EXERCISE REQUIREMENTS: There is one span to output from the data below: the lines starting at the line with "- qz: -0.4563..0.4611" and ending at the line with "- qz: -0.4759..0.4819". Output it exactly, ends included, nothing more.

SUPPLIED MATERIAL:
++++++++++

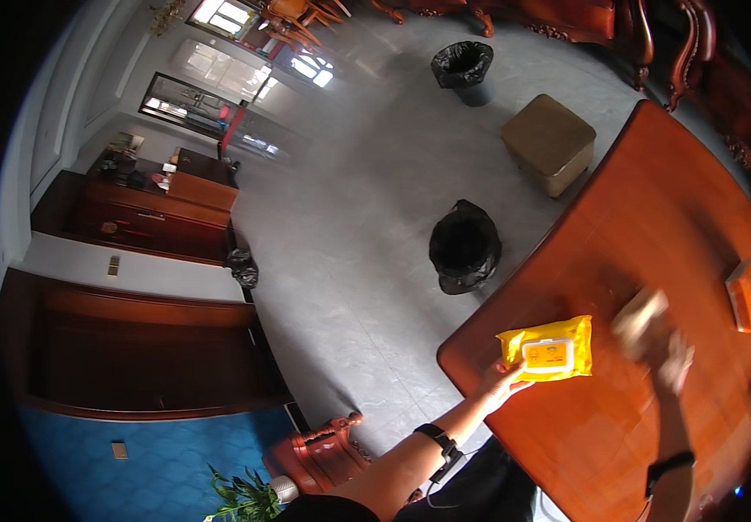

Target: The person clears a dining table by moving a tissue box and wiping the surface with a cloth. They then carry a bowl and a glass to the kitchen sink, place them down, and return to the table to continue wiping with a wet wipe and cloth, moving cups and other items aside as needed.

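My left hand (502, 386) grips the near left end of a yellow pack of wet wipes (581, 349) with a white-framed lid, held over the corner of the reddish-brown wooden table (610, 450). To the right, my right hand (674, 365) is blurred, low over the tabletop. Right beside its fingers is a blurred beige, cloth-like item (639, 323); whether the hand holds it or only touches it I cannot tell. Both wrists wear dark bands.
An orange tissue pack (746, 297) lies near the table's far right edge. Bins with black liners (465, 248) (463, 62) and a brown square stool (548, 140) stand on the grey floor. A carved wooden chair (316, 457) and a potted plant (241, 496) are at the lower left.
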Demonstrator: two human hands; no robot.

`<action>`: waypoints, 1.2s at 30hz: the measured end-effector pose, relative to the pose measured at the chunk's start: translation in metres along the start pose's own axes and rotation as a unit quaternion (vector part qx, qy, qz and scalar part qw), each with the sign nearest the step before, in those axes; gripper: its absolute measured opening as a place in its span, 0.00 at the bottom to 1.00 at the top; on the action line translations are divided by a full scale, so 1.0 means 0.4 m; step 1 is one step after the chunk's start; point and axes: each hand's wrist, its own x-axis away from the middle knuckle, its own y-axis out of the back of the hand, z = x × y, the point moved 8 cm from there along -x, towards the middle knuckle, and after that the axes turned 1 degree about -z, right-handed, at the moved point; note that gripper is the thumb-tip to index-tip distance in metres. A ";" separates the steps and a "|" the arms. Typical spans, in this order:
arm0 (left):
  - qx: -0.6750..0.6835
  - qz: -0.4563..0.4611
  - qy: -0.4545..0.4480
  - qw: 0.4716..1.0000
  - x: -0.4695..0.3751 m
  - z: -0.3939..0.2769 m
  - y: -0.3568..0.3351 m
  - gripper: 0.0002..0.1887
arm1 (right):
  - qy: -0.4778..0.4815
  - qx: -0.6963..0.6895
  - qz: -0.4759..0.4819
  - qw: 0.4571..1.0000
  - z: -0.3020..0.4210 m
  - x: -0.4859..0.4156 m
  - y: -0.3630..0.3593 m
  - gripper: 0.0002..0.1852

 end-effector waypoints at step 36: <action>-0.104 0.041 0.165 0.980 0.045 0.437 -0.440 0.29 | -0.592 -0.066 -0.122 0.794 -0.430 0.972 0.005 0.39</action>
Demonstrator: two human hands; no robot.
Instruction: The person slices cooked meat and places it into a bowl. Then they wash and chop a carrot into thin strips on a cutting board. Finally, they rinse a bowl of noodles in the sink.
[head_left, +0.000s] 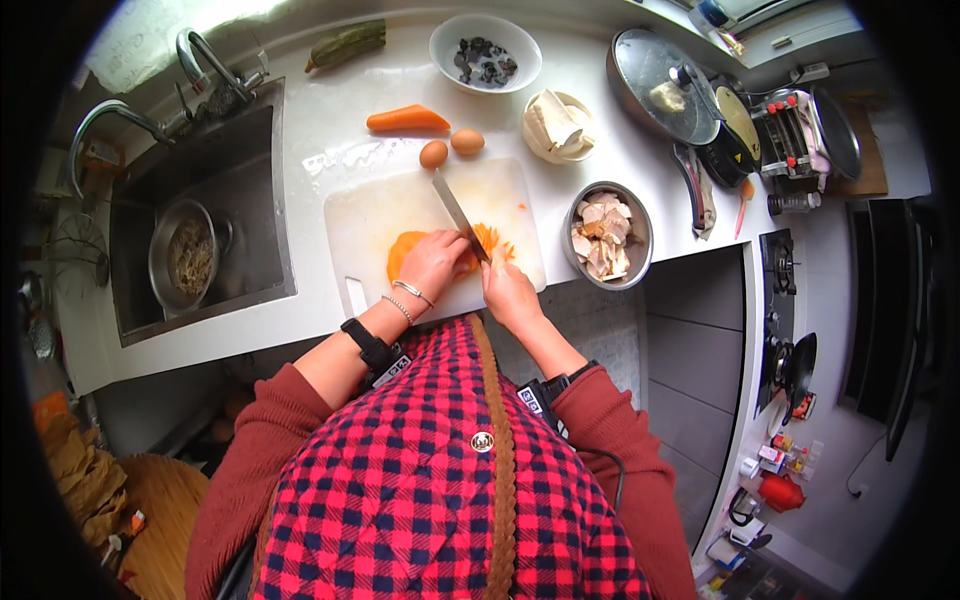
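Note:
A white plastic cutting board (360, 225) lies at the counter's front edge. On its lower middle, my left hand (435, 262) presses curled fingers onto sliced carrot (399, 253), which shows as a fan of orange slices at the hand's left. My right hand (512, 289) grips a kitchen knife (454, 206) by the handle. The blade points away from me, close beside my left fingertips. Thin carrot shreds (489, 238) are heaped to the right of the blade. Two brown eggs (433, 154) rest just past the board's far edge, and a carrot piece (409, 118) lies behind them.
Right of the board stands a metal bowl of sliced mushrooms (576, 259). Farther back are a bowl of tofu-like sheets (559, 127), a white bowl of soaking black fungus (517, 45), a green gourd (349, 45) and a lidded pan (622, 71). A sink (247, 202) is at left.

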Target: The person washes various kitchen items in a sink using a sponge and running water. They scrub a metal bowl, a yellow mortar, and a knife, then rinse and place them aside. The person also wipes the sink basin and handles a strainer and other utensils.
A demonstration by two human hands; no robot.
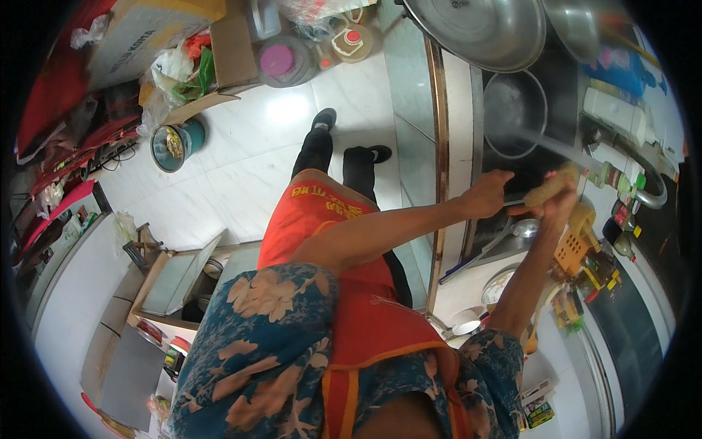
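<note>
My right hand is closed around a rough tan, elongated piece, a loofah-like sponge or a root; which one I cannot tell. Close beside it, over the sink, is my left hand, its fingers curled; whether something small lies in them is hidden. From the faucet, a stream of water runs past both hands into a round basin. A small metal bowl or ladle lies on the near side of the sink.
A large steel pan stands at the sink's far end. An orange slotted rack and several bottles line the wall side. A plastic jug, a big lidded jar, a cardboard box and a waste bin stand on the floor.
</note>
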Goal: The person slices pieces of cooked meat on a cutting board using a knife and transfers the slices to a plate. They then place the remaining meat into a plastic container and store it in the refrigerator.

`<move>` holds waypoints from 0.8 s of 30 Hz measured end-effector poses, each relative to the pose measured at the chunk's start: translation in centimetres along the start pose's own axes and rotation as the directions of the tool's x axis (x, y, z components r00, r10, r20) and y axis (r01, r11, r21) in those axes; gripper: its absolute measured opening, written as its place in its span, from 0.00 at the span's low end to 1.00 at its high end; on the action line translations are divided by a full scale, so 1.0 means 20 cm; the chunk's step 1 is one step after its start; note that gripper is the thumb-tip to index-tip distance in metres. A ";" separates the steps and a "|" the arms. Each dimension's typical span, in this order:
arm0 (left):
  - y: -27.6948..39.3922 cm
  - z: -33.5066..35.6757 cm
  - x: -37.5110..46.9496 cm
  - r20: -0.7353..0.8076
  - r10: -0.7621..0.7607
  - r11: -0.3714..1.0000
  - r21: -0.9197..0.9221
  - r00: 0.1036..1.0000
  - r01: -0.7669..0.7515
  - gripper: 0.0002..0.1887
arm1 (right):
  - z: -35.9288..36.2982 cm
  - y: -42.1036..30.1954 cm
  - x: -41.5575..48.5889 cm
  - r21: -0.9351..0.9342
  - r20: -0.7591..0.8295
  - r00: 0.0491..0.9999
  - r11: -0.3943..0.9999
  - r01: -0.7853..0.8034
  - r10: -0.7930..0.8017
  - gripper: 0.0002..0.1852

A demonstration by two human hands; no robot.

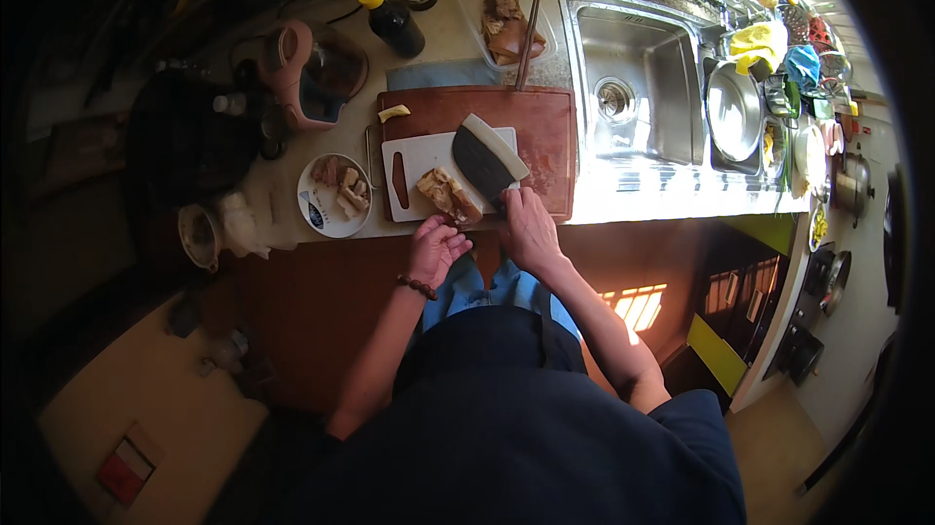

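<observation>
My right hand (pixel 531 231) grips the handle of a cleaver (pixel 482 160), whose dark blade with a broad bright edge lies over a white plastic cutting board (pixel 445 147). Beside the blade, on that board, rests a chunk of cooked meat (pixel 444 193). My left hand (pixel 437 247) is at the counter's front edge, just below the meat, with its palm partly turned up and its fingers loosely curled and apart. Nothing shows in it; whether a fingertip touches the meat is unclear. Underneath the white board is a larger reddish-brown cutting board (pixel 544 138), with a small yellowish piece (pixel 394 113) on it.
Left of the boards stands a white plate (pixel 310 192) of cut meat. Behind them are a plastic container (pixel 473 17) with more meat, chopsticks (pixel 529 35), and a yellow-capped bottle (pixel 394 27). A pink appliance (pixel 292 79) stands back left; a steel sink (pixel 643 87) lies right.
</observation>
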State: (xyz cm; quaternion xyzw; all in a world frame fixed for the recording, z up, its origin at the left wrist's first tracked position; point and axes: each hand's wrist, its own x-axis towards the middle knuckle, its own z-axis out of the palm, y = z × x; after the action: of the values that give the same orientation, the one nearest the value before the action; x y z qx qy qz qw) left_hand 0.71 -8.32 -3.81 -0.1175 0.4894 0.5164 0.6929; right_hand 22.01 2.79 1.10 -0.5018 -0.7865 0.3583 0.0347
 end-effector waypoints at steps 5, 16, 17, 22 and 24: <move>0.02 0.03 -0.02 0.057 0.002 1.000 -0.016 0.998 -0.001 0.17 | 0.05 0.03 0.07 0.159 -0.084 0.991 0.984 -0.086 0.100 0.28; 0.08 0.22 0.09 0.062 0.220 0.849 0.479 0.974 -0.222 0.14 | -0.07 0.14 -0.11 0.592 -0.146 0.958 0.798 -0.115 0.246 0.24; 0.09 0.24 0.11 0.022 0.260 0.781 0.583 0.965 -0.224 0.12 | -0.06 0.14 -0.12 0.627 -0.138 0.955 0.770 -0.120 0.261 0.23; 0.31 0.28 0.21 0.278 0.721 0.089 0.871 0.635 -0.483 0.21 | -0.09 0.12 -0.17 0.576 -0.135 0.957 0.806 -0.136 0.258 0.18; 0.38 0.28 0.22 0.311 0.688 -0.059 0.924 0.655 -0.377 0.26 | -0.12 0.08 -0.20 0.552 -0.171 0.956 0.827 -0.107 0.238 0.17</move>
State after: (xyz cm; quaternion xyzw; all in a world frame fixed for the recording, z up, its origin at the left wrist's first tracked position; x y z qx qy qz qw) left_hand -2.48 1.43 -2.06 0.4720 0.7800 0.3076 0.2724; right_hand 26.30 1.16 3.17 -0.5797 -0.5961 0.5046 0.2326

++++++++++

RESPONSE:
  - qz: -0.4563..0.4611
  - qy: -0.4545..0.4480
  - qw: 0.4716..1.0000
  - x: -0.4695..0.3751 m
  - z: -0.3939..0.2769 m
  - y: -0.3568..0.3351 m
  - gripper: 0.0002..0.1887
arm1 (right):
  - qy: -0.4778..0.4815
  - qx: -0.6963..0.6895
  - qz: -0.4759..0.4819

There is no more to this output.